Task objective
Return the run of lines below that opens with the line containing "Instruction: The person" and closes with the line containing "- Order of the", keeping each one exact.
***** Provided records
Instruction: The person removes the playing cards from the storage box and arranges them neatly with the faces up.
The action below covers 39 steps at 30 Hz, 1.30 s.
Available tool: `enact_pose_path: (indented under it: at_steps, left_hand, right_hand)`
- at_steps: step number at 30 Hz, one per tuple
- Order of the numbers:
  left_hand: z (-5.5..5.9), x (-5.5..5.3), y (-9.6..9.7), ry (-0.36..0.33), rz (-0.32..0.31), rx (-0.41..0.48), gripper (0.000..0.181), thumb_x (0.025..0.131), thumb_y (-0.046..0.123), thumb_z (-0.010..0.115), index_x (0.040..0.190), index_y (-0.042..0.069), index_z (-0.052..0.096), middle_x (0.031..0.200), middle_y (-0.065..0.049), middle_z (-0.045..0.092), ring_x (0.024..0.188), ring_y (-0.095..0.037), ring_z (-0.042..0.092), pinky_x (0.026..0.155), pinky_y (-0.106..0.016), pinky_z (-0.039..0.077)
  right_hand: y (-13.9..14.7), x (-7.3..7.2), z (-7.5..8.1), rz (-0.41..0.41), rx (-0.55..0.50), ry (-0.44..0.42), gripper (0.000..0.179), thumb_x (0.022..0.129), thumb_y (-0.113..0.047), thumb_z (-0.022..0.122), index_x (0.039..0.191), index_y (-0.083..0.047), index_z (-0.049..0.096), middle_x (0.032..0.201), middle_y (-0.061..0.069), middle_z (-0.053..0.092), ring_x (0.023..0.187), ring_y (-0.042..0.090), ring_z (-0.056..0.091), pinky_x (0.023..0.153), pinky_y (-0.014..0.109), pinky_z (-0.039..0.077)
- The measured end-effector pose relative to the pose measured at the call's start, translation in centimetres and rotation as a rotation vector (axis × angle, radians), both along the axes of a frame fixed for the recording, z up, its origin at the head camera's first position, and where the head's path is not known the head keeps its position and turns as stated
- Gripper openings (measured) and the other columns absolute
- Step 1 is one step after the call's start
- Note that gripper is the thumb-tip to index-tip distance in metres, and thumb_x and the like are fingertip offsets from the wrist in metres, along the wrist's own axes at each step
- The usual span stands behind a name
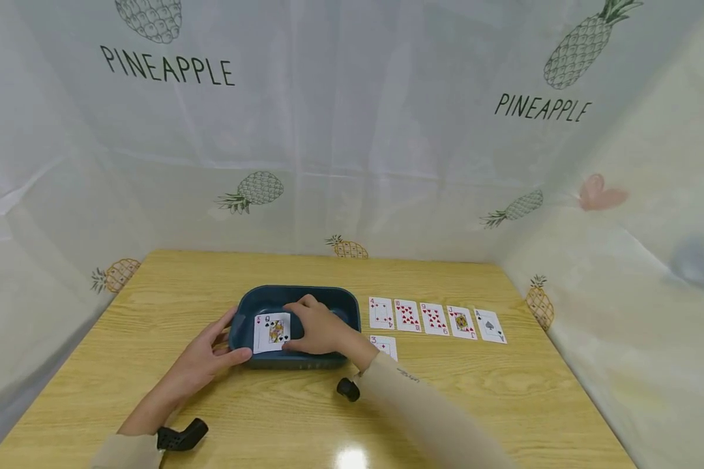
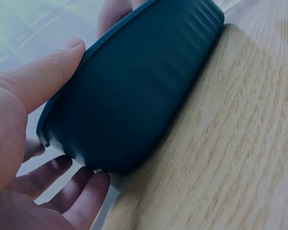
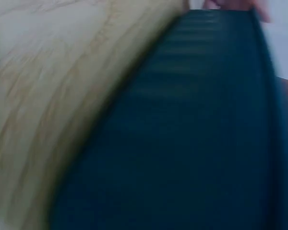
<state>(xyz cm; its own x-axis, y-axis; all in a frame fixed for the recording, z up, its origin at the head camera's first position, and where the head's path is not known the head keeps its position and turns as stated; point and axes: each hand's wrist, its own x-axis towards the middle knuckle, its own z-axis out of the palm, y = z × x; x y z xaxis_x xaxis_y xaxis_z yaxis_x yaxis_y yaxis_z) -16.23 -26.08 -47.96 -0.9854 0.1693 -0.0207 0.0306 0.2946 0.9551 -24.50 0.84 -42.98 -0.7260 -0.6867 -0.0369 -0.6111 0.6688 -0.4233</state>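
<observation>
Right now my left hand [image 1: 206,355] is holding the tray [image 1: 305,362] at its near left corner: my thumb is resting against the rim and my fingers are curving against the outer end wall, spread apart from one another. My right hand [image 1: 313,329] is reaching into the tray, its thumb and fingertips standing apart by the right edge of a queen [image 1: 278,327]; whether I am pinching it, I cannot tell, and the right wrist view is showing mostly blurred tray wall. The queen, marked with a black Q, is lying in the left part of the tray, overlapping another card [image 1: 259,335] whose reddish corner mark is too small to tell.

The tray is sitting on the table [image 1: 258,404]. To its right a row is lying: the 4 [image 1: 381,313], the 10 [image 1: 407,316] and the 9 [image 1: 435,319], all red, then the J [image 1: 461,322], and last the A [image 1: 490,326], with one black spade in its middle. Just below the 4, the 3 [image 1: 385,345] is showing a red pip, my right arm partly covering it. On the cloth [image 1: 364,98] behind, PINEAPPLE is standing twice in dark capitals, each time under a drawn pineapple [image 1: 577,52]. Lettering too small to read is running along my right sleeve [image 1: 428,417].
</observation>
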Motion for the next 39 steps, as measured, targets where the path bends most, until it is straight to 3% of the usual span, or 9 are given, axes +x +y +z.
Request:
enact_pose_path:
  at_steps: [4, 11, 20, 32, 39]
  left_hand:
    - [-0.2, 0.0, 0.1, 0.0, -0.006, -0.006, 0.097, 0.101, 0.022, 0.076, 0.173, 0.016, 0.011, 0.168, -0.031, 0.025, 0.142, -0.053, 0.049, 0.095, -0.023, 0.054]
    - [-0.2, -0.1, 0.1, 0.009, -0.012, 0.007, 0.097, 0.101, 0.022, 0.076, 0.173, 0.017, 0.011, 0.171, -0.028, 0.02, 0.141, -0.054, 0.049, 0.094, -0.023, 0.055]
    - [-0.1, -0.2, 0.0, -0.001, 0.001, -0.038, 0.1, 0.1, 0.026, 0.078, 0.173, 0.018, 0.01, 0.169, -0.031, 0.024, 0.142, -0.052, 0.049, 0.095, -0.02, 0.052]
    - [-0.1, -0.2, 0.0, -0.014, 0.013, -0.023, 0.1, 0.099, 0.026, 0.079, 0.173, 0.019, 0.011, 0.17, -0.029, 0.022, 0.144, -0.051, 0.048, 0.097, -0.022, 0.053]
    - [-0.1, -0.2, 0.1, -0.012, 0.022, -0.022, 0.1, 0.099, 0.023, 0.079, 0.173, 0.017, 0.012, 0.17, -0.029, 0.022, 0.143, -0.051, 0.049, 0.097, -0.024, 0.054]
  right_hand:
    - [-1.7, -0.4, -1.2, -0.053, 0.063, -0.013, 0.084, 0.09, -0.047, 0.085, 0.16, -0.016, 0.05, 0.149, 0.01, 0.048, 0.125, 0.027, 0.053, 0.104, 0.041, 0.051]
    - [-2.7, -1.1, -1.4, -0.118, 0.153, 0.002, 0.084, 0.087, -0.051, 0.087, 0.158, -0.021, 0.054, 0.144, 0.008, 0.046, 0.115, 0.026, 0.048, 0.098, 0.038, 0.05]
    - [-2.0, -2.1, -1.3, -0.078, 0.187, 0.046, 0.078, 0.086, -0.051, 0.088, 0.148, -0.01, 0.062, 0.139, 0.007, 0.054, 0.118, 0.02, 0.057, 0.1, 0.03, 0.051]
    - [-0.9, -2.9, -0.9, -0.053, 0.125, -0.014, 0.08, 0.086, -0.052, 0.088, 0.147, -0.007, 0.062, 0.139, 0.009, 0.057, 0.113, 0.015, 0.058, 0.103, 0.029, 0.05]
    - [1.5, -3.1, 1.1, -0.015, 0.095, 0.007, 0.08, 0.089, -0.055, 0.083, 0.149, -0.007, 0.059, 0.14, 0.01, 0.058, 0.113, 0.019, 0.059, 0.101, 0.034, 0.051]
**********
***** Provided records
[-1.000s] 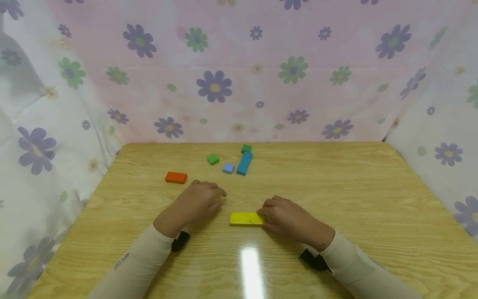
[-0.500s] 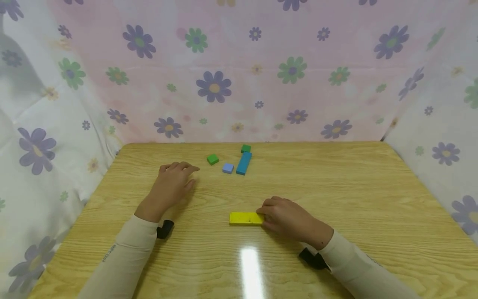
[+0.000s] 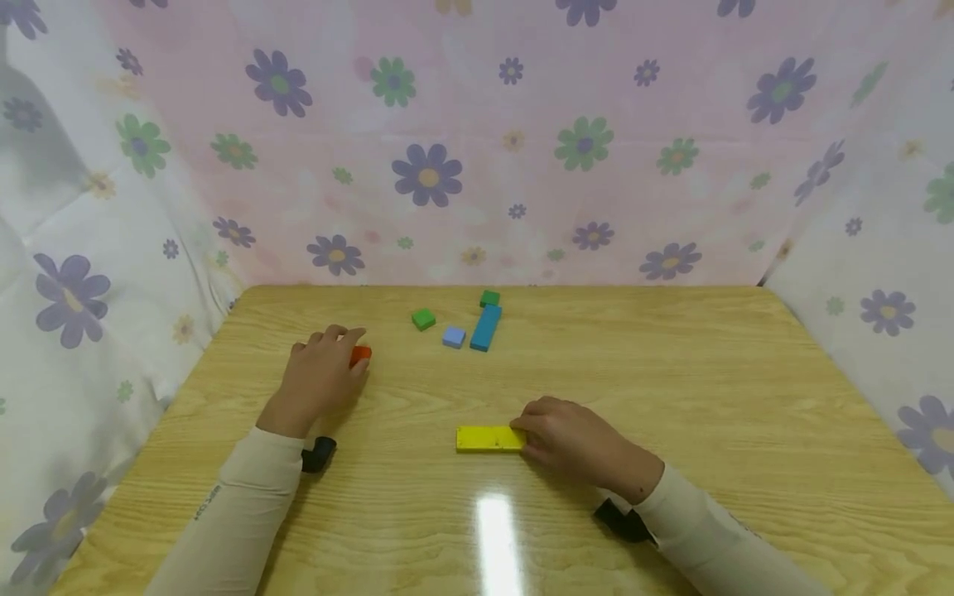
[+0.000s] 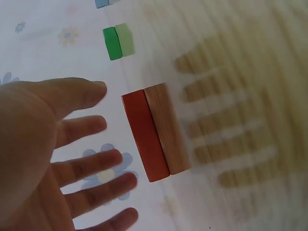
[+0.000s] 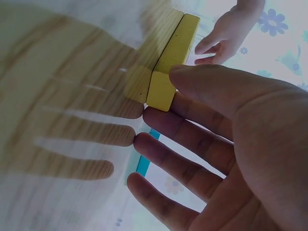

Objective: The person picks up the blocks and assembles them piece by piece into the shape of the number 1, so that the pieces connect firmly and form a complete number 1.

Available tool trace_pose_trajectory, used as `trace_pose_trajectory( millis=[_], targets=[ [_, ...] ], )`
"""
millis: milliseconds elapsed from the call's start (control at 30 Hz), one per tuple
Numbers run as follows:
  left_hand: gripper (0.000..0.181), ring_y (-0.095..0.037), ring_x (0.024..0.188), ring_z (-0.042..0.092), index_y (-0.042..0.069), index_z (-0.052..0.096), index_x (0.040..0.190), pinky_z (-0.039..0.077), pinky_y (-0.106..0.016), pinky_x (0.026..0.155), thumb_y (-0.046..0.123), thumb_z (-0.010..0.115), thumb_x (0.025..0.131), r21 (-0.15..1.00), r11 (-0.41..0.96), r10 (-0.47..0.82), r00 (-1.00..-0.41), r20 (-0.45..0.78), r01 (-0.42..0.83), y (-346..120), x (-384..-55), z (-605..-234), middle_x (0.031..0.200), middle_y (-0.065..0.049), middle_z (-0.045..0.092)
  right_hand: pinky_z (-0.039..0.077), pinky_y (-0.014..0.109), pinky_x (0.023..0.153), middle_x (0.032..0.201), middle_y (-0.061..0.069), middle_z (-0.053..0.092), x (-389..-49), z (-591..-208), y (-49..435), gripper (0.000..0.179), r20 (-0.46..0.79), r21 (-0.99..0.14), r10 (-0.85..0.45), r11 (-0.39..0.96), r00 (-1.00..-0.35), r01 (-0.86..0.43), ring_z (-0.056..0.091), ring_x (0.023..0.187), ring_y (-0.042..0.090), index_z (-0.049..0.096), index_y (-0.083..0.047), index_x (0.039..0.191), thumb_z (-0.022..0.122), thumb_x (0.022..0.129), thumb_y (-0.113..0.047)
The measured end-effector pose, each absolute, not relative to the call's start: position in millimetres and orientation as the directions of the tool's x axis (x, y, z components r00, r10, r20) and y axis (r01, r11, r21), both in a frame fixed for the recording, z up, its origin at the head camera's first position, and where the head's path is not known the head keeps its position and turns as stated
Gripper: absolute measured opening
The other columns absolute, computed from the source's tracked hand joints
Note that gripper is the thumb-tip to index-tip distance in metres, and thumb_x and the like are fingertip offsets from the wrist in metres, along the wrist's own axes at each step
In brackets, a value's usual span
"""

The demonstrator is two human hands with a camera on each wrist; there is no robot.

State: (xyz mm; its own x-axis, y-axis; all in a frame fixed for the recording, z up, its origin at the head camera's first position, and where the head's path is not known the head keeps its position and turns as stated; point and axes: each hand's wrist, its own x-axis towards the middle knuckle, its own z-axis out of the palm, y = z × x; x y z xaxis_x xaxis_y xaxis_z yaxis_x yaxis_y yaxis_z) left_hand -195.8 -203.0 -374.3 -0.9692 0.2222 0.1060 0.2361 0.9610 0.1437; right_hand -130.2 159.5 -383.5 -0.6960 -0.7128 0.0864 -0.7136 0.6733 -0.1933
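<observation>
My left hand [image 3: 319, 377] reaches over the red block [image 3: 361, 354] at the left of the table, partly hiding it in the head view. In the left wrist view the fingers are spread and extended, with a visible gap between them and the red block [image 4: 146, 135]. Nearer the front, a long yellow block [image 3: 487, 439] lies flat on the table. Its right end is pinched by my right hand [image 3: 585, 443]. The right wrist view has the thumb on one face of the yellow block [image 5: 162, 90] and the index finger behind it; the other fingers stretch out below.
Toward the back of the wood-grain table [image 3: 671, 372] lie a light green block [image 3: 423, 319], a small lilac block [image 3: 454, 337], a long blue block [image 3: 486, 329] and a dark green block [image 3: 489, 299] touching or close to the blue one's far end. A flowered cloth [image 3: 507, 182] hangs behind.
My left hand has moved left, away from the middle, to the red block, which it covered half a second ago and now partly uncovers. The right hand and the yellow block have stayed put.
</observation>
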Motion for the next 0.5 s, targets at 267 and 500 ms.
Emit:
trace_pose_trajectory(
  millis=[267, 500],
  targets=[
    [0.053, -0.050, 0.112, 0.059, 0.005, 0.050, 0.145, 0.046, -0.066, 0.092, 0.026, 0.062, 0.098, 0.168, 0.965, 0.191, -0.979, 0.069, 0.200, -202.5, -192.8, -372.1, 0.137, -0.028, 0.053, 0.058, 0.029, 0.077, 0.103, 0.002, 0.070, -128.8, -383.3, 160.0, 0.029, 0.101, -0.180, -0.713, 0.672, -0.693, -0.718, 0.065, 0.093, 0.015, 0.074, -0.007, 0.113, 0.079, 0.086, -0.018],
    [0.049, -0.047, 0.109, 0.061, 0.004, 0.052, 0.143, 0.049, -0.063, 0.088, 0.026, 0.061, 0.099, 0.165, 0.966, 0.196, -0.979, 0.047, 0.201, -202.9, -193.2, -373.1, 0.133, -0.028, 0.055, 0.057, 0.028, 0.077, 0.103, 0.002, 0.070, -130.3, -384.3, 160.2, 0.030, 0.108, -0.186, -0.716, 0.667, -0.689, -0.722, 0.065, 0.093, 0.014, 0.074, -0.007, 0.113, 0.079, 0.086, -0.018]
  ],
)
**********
Response to this exercise
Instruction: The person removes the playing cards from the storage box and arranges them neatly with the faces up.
The action below covers 39 steps at 30 Hz, 1.30 s.
Available tool: `enact_pose_path: (indented under it: at_steps, left_hand, right_hand)`
- at_steps: step number at 30 Hz, one per tuple
- Order of the numbers:

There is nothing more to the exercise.